WHAT YOU ARE ASKED TO DO ->
Starting at the line with "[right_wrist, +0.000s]" and stopping at the final line, retype the data below exactly; do not carry over any pictures.

PROVIDED DATA ->

:::

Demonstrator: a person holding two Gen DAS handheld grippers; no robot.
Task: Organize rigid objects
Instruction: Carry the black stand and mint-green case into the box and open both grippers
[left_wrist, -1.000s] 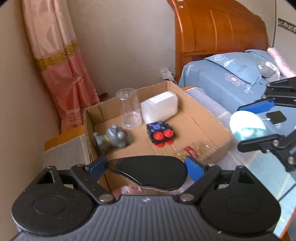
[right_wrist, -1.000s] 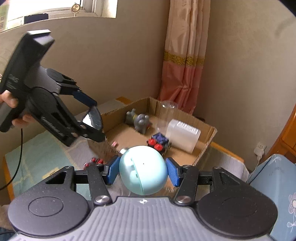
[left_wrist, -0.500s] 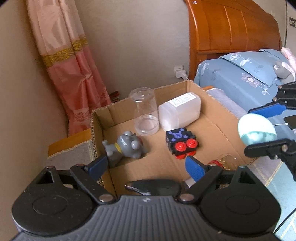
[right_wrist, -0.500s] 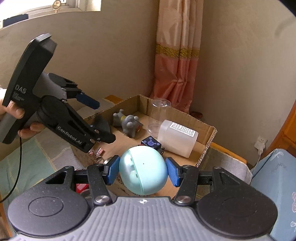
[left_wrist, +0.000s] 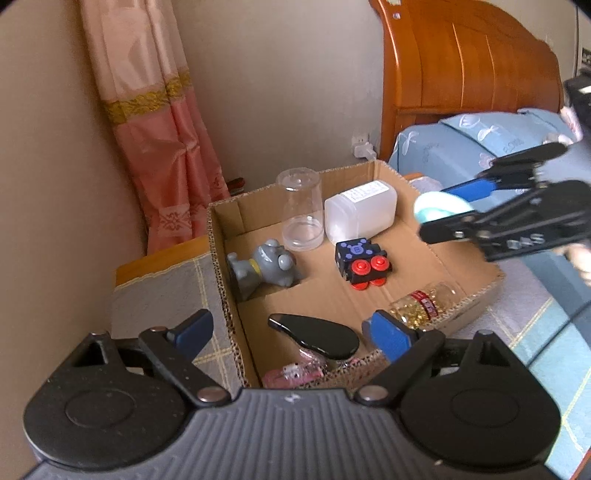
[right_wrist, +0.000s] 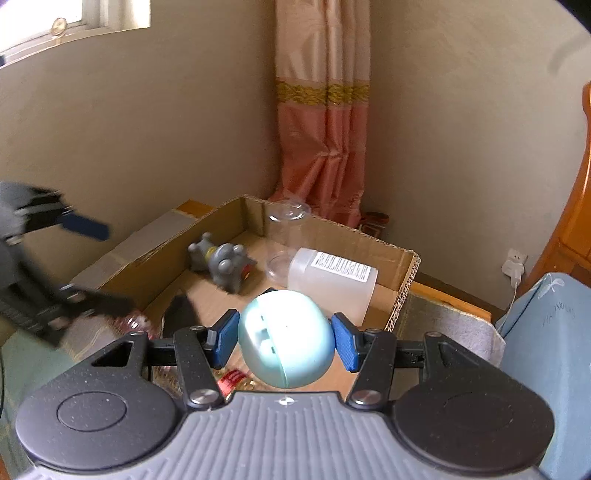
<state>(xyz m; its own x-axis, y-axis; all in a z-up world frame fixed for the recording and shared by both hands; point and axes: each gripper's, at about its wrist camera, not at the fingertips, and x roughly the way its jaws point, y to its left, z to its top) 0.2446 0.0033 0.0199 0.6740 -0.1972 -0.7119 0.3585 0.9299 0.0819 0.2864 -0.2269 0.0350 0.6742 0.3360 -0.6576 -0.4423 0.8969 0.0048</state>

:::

SOLUTION BELOW ->
[right_wrist, +0.000s] 
<state>(xyz m; its own x-axis, y-axis; all in a z-up world frame fixed for the recording and shared by both hands; point and axes: each gripper's, at about its wrist camera, not at the fingertips, and x roughly the way its jaws point, y to its left, z to its top) 0.2446 0.0033 0.0199 0.6740 -0.1972 -0.7119 0.3585 0.9299 0.0819 0.2864 -0.2269 0.0350 0.6742 0.3360 -0.6576 -0.4423 0.8969 0.0048</state>

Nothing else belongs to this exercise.